Discouraged in online settings
On the other hand, with commutes shortened from the highway to the stairs, professors and students are finding more opportunities to meet the particular needs of online education.
Troy, for one, said he has started grading students on ingenuity, like when one of his students created a stamp from a potato for printmaking. Before this semester, he never taught an online course, but he said his students might actually be learning more than the standard syllabus in a regular class setting.
However, Troy said while some students are enthusiastic to meet the challenge, others get frustrated and shut down. The advantage of art in person, Troy said, is that students can see him make mistakes too.
Theater student Abby Brisbane said heavily performance-based classes do not translate well online. This semester, she is in stage combat and theater makeup.
Usually, these classes depend on interaction with classmates and interactive critiques from professors.
“When it comes to the just online classes, and like, with the ones I’m taking, it’s gonna be really hard, and I’m honestly feeling pretty discouraged,” Brisbane said. “Like it might reach a point where I just want to throw in the towel.”
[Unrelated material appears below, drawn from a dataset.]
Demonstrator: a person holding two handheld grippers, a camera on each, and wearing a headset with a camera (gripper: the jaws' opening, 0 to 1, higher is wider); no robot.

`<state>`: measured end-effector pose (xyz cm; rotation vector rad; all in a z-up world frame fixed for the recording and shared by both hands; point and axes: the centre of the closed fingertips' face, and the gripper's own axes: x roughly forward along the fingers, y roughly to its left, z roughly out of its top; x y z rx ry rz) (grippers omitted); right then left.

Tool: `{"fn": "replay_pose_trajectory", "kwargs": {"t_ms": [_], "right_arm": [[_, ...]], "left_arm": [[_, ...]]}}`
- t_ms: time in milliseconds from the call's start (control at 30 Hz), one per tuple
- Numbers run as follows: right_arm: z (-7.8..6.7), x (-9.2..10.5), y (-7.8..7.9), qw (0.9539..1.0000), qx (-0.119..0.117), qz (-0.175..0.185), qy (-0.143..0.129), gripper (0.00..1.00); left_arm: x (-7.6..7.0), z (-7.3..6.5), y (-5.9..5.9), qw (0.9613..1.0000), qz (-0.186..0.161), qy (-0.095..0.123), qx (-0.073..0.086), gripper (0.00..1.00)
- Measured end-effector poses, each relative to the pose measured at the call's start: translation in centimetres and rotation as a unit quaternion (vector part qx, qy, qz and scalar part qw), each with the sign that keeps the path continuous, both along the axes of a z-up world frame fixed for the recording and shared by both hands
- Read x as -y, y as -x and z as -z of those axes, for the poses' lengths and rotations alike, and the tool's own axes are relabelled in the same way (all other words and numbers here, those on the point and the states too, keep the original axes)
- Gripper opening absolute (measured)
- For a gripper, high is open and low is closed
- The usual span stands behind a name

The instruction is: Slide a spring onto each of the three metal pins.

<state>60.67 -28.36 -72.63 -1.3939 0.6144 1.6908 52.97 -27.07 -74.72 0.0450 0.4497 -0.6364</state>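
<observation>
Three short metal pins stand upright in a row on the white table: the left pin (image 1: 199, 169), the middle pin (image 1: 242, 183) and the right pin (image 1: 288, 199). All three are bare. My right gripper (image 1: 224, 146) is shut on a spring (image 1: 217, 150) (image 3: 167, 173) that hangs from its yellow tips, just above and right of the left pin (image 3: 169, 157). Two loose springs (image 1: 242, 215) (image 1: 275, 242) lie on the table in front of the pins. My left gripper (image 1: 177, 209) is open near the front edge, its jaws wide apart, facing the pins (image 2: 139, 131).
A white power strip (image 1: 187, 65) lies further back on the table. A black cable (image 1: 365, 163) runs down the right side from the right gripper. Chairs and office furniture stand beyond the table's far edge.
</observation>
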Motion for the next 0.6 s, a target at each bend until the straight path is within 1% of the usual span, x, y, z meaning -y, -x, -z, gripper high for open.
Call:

While students and faculty, like Brisbane, are disappointed the semester ended early, she recognized all colleges around the country are grappling with online education.
“The biggest thing we can do right now is just know that we all are feeling the same way, and maybe we can find solidarity in that,” Brisbane said.
A step ahead
Before campus closed, Lindenwood had guidelines and programs in place that some educators say made the university a step ahead in the online transition.
Since 2016, Lindenwood has required all professors to abide by minimum use standards for Canvas, the school’s learning management system. Each class shell needs to have its syllabus, all assignments listed, a running grade book, and all non-copyrighted documents needed.
Associate provost Mann said it is common for universities to require minimum use for online courses, but less so for in-person classes.
“We know there are other universities, some even in our region, where having a shell is usually at the complete discretion of the faculty member, and when they moved online, there was an IT snarl before they could even get started,” she wrote in an email.
At Lindenwood, faculty who stuck to the old-school, paper-handout teaching had to quickly adapt, but at least they did not have to learn Canvas from scratch.
Lindenwood also changed some policies because of the switch to online classes. The deadline for students who have an incomplete grade from Fall 2019 has also been extended until December 2020.
But unlike some universities, Lindenwood chose to not have pass/fail grades this semester. The provost’s office gave three reasons for doing so: it would complicate transferring classes to another school, graduate schools require letter grades for certain classes, and students on academic probation could have their financial aid status or student-athlete eligibility impacted.
Troy said he is happy the university did not go to a pass/fail system because that would demotivate students.
“A lot of my students are learning more because of the ingenuity that they have to share,” Troy said. “I keep reminding them, we got to finish strong this semester.”